Task details:
Every line from the one containing "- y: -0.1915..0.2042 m" through the end of the listing below goes in the output, exactly and without pictures.

+++

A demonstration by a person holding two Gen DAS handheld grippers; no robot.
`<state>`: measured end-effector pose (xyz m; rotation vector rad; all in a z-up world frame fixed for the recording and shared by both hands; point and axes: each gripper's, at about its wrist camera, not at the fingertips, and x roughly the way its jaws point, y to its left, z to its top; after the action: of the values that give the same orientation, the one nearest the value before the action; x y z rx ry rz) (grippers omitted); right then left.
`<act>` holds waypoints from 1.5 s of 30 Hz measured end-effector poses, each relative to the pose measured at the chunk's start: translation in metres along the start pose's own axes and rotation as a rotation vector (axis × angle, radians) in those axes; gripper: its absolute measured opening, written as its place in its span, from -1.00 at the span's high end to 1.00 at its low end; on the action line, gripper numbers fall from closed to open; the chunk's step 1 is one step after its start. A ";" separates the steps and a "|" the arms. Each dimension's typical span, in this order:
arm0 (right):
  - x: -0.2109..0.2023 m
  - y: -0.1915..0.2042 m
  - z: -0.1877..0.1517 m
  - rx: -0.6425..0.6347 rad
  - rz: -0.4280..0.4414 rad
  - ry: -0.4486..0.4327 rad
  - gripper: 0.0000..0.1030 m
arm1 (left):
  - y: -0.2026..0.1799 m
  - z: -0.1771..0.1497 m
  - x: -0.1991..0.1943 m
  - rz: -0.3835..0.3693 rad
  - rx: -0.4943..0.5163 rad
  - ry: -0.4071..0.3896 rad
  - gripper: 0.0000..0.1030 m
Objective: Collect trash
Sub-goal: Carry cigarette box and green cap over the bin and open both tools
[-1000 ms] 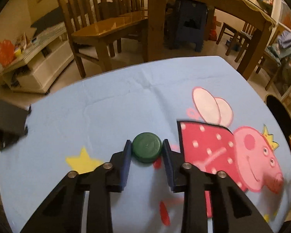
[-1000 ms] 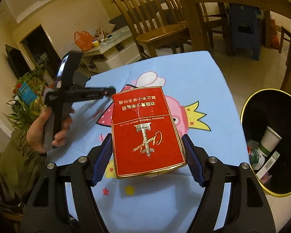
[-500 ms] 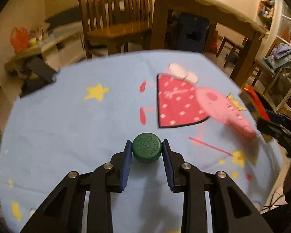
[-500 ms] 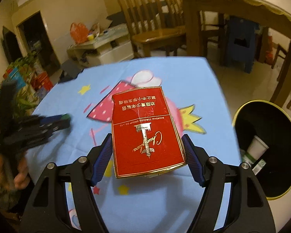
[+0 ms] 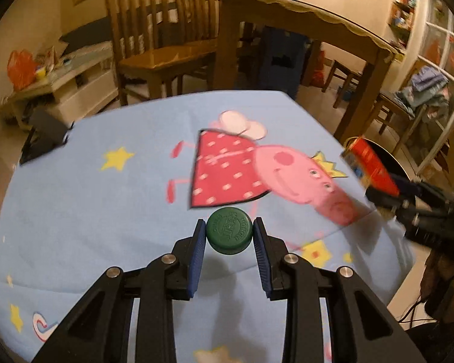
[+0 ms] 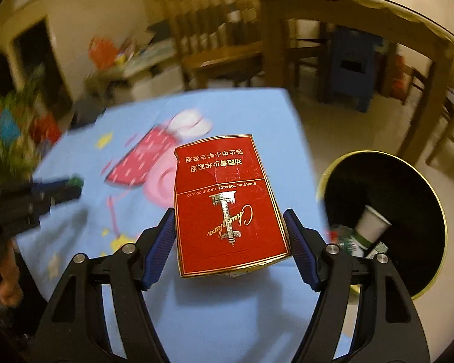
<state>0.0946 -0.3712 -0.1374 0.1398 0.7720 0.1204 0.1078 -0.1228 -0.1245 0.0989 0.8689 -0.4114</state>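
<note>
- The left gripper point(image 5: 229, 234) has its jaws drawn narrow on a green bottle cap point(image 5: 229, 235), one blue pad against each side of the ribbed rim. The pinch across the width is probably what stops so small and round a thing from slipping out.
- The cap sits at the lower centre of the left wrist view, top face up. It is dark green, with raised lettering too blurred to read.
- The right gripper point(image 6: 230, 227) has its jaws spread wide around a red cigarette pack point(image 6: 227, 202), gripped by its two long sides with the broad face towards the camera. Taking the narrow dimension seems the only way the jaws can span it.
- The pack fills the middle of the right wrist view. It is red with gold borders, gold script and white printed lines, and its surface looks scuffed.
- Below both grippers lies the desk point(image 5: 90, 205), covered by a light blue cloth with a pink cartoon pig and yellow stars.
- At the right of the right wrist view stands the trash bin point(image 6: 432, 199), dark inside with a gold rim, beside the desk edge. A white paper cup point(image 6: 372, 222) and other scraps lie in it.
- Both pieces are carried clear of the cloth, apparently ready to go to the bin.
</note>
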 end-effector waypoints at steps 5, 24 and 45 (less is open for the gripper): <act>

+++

Output for this task:
  - y: -0.1915..0.2042 m
  - z: -0.1877..0.1517 m
  - rx: -0.6425..0.6347 rad
  - rz: -0.4280..0.4414 rad
  - ry: -0.4486..0.4327 rad
  - gripper: 0.0000..0.1030 m
arm1 (left):
  - y: -0.2026..0.1799 m
  - z: -0.1771..0.1497 m
  - x: -0.1991..0.1943 m
  - rz: -0.3835..0.3693 rad
  - rx: -0.4943..0.5163 rad
  - ry: -0.4071..0.3896 rad
  - gripper: 0.0000..0.1030 m
Objective: Collect trash
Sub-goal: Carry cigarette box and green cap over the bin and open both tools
[-1000 ms] 
[-1000 ms] 
[-500 ms] 
[-500 ms] 
[+0 ms] 
[+0 ms] 
<state>0.0946 -0.3712 -0.1374 0.1398 0.7720 0.1204 0.1078 -0.1228 -0.1245 0.0989 0.8689 -0.4114</state>
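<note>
- The left gripper point(image 5: 229, 234) has its jaws drawn narrow on a green bottle cap point(image 5: 229, 235), one blue pad against each side of the ribbed rim. The pinch across the width is probably what stops so small and round a thing from slipping out.
- The cap sits at the lower centre of the left wrist view, top face up. It is dark green, with raised lettering too blurred to read.
- The right gripper point(image 6: 230, 227) has its jaws spread wide around a red cigarette pack point(image 6: 227, 202), gripped by its two long sides with the broad face towards the camera. Taking the narrow dimension seems the only way the jaws can span it.
- The pack fills the middle of the right wrist view. It is red with gold borders, gold script and white printed lines, and its surface looks scuffed.
- Below both grippers lies the desk point(image 5: 90, 205), covered by a light blue cloth with a pink cartoon pig and yellow stars.
- At the right of the right wrist view stands the trash bin point(image 6: 432, 199), dark inside with a gold rim, beside the desk edge. A white paper cup point(image 6: 372, 222) and other scraps lie in it.
- Both pieces are carried clear of the cloth, apparently ready to go to the bin.
</note>
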 end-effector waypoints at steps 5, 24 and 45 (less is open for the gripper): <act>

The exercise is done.